**Goal of the exercise**
Every line containing the string "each" is to be copied from the records.

**Data for the task**
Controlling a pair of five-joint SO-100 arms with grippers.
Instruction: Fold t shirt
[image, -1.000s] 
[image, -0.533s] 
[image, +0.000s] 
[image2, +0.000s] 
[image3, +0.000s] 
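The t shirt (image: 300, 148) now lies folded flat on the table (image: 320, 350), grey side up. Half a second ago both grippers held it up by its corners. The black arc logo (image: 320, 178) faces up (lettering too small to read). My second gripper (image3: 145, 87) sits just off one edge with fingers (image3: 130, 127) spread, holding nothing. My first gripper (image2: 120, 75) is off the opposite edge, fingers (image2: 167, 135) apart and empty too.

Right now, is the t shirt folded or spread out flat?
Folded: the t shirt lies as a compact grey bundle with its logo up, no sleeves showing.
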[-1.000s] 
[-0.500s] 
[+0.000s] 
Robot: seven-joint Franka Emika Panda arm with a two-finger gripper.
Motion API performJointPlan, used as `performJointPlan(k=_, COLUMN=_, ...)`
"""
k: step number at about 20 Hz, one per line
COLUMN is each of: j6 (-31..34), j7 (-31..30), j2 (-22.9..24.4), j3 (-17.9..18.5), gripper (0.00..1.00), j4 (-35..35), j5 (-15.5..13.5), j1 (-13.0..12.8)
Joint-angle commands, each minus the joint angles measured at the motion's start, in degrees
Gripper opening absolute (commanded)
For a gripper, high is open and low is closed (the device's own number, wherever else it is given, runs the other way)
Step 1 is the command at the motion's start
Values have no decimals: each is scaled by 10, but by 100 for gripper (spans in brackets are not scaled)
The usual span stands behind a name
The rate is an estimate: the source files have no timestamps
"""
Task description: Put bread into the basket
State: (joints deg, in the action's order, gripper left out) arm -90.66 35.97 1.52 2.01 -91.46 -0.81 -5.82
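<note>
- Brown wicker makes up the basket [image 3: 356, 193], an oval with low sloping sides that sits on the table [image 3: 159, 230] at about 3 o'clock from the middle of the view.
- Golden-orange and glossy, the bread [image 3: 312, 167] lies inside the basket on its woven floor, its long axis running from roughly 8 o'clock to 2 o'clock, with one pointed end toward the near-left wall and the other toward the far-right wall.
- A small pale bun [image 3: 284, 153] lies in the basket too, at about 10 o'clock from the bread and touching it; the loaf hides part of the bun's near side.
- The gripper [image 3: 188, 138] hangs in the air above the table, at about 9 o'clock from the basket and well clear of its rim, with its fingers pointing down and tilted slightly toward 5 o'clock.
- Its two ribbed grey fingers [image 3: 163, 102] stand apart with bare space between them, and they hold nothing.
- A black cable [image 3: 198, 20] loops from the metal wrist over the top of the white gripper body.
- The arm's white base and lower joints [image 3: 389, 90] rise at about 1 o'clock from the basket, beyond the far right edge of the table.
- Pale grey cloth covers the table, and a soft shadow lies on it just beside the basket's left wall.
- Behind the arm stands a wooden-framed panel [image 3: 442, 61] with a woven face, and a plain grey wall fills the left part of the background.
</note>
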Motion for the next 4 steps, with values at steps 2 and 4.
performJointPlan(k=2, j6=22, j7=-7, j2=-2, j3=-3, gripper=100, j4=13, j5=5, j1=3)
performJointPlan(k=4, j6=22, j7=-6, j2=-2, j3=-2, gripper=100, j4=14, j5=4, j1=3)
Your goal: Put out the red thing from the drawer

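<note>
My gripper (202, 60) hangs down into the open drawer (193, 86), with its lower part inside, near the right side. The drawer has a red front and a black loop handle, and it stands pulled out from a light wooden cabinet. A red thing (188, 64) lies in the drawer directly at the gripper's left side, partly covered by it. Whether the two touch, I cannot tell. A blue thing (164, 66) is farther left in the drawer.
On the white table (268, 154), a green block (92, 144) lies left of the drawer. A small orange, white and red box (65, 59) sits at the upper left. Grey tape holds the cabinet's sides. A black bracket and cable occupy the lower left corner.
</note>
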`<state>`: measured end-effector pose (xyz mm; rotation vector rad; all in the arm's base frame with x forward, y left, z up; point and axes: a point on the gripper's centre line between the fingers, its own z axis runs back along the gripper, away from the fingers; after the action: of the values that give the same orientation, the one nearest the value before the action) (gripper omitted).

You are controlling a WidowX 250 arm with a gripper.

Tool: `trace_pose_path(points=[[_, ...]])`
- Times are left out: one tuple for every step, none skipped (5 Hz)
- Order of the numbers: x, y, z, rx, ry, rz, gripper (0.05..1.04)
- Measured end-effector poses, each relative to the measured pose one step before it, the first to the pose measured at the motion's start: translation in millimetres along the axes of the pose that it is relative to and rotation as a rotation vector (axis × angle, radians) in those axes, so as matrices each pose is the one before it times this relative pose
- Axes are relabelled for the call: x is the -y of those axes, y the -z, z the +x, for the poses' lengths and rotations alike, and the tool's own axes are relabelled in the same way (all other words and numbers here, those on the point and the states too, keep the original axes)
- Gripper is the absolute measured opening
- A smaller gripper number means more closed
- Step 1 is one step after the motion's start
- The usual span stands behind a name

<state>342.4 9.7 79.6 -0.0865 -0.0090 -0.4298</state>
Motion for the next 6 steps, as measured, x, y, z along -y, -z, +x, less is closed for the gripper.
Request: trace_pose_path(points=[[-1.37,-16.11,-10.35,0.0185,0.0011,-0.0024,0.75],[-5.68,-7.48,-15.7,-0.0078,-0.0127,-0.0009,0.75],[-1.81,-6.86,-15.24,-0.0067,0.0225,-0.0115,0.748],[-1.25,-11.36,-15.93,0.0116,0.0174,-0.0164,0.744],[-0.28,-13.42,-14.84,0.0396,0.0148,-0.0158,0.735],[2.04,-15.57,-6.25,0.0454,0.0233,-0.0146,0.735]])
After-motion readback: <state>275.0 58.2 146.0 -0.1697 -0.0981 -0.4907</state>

**Response box**
COLUMN is each of: j6 (-31..34), j7 (-31..30), j2 (-22.9..24.4), j3 (-17.9..18.5), gripper (0.00..1.00), j4 (-35..35), j5 (-15.5..13.5), j1 (-13.0..12.8)
Joint-angle commands, each minus the joint angles measured at the motion's start, in degrees
Values have no decimals: each is scaled by 10, but by 100 for gripper (spans in brackets are not scaled)
- Measured end-effector poses, each relative to the measured pose one step before it, the first to the pose measured at the motion's start: translation in millimetres along the axes of the pose that it is relative to and rotation as a rotation vector (axis × angle, radians) in those axes, so as matrices each pose is the one before it times this relative pose

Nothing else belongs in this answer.